I was reading about the speed of light. I knew the logistics of energy equaling mass times the speed of light, squared. It was the application of what it means for light to be constant that was fascinating. Whether I’m lounging in soapy, aromatic water, or bungee jumping off a cliff, the speed of light will be zipping by me at the same speed. Suddenly, I was gripped with an icy realization.

E=mZ^2.

Once a person has become a zombie, their energy equals their mass, times the constant speed of zombies, squared.  This is manifested throughout zombie documentation. The camera flashes to the protagonist, running away, then to the zombie, shuffling forward, arms outstretched, back to the protagonist, sweat beading on his forehead, only to be overcome by the ravenous zombie.

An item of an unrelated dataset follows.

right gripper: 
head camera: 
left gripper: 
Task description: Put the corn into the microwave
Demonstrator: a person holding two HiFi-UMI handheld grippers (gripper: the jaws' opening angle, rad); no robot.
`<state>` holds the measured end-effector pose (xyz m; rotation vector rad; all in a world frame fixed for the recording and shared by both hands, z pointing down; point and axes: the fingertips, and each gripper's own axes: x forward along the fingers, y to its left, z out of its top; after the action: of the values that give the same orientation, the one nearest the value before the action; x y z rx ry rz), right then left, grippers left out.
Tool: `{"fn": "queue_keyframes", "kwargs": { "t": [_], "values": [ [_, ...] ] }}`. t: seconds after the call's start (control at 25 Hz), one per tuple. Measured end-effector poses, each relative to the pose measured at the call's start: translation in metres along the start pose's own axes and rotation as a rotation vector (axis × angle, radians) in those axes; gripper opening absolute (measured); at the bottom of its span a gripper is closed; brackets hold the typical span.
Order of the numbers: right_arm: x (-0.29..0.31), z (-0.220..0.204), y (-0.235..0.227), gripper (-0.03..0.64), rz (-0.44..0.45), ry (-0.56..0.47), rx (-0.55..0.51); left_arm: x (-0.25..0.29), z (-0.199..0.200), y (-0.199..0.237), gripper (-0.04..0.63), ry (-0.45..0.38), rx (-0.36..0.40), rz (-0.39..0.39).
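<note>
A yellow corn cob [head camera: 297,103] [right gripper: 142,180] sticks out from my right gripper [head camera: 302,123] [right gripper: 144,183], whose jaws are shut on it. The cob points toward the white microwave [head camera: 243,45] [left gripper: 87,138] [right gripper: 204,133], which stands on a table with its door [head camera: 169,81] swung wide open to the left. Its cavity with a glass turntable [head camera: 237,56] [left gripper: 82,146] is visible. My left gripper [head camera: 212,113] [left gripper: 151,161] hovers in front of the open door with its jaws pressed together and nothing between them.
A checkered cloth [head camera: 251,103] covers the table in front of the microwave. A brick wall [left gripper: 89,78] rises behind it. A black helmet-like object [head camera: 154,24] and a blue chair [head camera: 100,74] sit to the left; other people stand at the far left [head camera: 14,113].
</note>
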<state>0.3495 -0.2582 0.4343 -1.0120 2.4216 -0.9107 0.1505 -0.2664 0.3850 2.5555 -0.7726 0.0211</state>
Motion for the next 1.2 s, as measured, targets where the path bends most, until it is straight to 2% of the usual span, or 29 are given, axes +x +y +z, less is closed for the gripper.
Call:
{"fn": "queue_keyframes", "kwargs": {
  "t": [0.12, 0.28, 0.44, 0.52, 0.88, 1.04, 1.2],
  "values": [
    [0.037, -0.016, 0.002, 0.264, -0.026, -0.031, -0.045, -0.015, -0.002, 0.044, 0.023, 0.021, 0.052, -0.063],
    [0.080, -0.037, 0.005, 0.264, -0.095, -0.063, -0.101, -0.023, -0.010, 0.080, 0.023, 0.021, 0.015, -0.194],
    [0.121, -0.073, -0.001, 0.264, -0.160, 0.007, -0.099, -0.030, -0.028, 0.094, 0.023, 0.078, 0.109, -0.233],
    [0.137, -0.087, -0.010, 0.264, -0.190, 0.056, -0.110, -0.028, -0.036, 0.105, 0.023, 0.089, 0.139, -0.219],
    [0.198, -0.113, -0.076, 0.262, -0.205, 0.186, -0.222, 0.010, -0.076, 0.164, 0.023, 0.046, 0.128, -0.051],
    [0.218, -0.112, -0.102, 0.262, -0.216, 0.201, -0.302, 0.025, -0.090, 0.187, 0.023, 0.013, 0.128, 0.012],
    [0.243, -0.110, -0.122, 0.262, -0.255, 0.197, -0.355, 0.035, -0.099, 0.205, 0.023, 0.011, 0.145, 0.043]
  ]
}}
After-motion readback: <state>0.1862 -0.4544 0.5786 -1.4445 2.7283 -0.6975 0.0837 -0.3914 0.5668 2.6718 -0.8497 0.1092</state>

Or, even worse. The protagonist (most likely female) runs from the zombie, probably up stairs, into a silent room. They stop, look over their shoulder in relief, only to turn back to… the face of the awaiting zombie.

The zombie’s ability to defy the time-space continuum can only be described rationally, using science. I pose this theory to you not only as information, but as a public service, to increase humanity’s ability to be prepared for and overcoming the impending zombie apocalypse.